-- Task instructions --
Reproduce the data exactly and drop any pictures it holds.

-- Data provided --

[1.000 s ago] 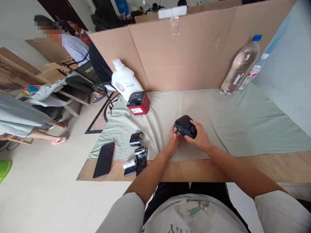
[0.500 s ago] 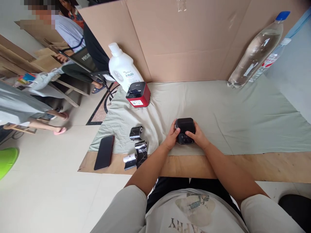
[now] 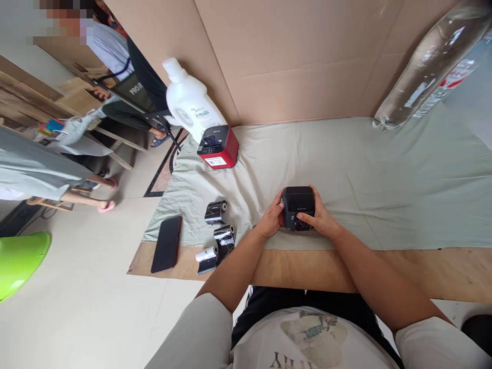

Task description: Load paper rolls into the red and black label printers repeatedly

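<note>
A small black box-shaped printer (image 3: 298,202) stands on the pale green cloth (image 3: 384,195) near the table's front edge. My left hand (image 3: 271,221) grips its left side. My right hand (image 3: 321,219) wraps its right side, with the thumb pressed on the near face. To the left lie three black wrapped rolls (image 3: 215,212) (image 3: 224,240) (image 3: 206,258), one showing a white end. A red and black printer (image 3: 218,148) sits further back on the left.
A black phone (image 3: 166,243) lies at the table's left corner. A white jug (image 3: 190,102) stands behind the red printer. Clear plastic bottles (image 3: 426,72) lean at the back right. A cardboard wall (image 3: 300,56) runs along the back. Other people sit at the far left.
The black printer went from tilted in my hands to standing flat on the cloth, both hands now around it. The camera has moved closer and tilted down.
</note>
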A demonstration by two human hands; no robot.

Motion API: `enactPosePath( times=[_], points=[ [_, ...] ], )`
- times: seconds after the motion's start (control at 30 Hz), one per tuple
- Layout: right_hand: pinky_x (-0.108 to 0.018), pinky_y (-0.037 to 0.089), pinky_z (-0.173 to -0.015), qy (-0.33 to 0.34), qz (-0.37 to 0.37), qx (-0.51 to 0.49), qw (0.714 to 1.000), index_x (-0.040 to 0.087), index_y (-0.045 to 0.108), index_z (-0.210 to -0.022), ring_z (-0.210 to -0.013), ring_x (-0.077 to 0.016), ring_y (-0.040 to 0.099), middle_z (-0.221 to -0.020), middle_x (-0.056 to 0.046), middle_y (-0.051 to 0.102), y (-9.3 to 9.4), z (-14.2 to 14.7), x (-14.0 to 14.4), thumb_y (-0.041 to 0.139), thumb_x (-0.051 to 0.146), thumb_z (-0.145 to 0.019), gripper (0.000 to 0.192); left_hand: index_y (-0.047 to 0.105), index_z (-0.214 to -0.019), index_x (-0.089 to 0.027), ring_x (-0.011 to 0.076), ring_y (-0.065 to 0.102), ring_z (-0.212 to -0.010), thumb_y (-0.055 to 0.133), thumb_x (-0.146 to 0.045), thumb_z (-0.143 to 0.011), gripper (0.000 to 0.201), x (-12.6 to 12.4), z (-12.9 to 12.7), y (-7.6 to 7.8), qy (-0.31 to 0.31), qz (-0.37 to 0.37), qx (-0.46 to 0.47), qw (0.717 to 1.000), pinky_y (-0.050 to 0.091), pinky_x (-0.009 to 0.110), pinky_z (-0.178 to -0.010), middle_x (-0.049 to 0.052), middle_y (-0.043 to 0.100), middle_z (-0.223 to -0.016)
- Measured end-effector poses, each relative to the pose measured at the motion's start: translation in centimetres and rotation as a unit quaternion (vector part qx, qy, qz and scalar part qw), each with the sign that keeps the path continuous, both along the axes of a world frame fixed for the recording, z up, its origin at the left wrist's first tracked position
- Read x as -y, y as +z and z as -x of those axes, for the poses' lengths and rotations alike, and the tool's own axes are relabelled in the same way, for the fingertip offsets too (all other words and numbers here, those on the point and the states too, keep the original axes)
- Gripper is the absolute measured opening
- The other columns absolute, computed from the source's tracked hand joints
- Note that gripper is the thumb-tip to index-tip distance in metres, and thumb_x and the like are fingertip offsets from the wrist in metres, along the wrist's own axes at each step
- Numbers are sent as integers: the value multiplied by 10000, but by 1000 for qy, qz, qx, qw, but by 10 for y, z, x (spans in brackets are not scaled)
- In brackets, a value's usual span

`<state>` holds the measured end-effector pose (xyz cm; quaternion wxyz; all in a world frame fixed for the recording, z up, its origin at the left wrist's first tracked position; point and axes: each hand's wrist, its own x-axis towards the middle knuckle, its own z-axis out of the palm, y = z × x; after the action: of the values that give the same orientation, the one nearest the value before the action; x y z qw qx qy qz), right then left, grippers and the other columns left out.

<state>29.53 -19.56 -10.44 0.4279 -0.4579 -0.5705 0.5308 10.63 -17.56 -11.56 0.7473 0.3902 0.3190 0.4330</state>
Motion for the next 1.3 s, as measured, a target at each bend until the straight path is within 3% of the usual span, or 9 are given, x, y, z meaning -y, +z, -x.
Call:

-- Result --
[1.000 s ago] 
[0.500 s ago] 
[now] 

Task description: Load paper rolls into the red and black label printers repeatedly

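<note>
A small black box-shaped printer (image 3: 298,202) stands on the pale green cloth (image 3: 384,195) near the table's front edge. My left hand (image 3: 271,221) grips its left side. My right hand (image 3: 321,219) wraps its right side, with the thumb pressed on the near face. To the left lie three black wrapped rolls (image 3: 215,212) (image 3: 224,240) (image 3: 206,258), one showing a white end. A red and black printer (image 3: 218,148) sits further back on the left.
A black phone (image 3: 166,243) lies at the table's left corner. A white jug (image 3: 190,102) stands behind the red printer. Clear plastic bottles (image 3: 426,72) lean at the back right. A cardboard wall (image 3: 300,56) runs along the back. Other people sit at the far left.
The black printer went from tilted in my hands to standing flat on the cloth, both hands now around it. The camera has moved closer and tilted down.
</note>
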A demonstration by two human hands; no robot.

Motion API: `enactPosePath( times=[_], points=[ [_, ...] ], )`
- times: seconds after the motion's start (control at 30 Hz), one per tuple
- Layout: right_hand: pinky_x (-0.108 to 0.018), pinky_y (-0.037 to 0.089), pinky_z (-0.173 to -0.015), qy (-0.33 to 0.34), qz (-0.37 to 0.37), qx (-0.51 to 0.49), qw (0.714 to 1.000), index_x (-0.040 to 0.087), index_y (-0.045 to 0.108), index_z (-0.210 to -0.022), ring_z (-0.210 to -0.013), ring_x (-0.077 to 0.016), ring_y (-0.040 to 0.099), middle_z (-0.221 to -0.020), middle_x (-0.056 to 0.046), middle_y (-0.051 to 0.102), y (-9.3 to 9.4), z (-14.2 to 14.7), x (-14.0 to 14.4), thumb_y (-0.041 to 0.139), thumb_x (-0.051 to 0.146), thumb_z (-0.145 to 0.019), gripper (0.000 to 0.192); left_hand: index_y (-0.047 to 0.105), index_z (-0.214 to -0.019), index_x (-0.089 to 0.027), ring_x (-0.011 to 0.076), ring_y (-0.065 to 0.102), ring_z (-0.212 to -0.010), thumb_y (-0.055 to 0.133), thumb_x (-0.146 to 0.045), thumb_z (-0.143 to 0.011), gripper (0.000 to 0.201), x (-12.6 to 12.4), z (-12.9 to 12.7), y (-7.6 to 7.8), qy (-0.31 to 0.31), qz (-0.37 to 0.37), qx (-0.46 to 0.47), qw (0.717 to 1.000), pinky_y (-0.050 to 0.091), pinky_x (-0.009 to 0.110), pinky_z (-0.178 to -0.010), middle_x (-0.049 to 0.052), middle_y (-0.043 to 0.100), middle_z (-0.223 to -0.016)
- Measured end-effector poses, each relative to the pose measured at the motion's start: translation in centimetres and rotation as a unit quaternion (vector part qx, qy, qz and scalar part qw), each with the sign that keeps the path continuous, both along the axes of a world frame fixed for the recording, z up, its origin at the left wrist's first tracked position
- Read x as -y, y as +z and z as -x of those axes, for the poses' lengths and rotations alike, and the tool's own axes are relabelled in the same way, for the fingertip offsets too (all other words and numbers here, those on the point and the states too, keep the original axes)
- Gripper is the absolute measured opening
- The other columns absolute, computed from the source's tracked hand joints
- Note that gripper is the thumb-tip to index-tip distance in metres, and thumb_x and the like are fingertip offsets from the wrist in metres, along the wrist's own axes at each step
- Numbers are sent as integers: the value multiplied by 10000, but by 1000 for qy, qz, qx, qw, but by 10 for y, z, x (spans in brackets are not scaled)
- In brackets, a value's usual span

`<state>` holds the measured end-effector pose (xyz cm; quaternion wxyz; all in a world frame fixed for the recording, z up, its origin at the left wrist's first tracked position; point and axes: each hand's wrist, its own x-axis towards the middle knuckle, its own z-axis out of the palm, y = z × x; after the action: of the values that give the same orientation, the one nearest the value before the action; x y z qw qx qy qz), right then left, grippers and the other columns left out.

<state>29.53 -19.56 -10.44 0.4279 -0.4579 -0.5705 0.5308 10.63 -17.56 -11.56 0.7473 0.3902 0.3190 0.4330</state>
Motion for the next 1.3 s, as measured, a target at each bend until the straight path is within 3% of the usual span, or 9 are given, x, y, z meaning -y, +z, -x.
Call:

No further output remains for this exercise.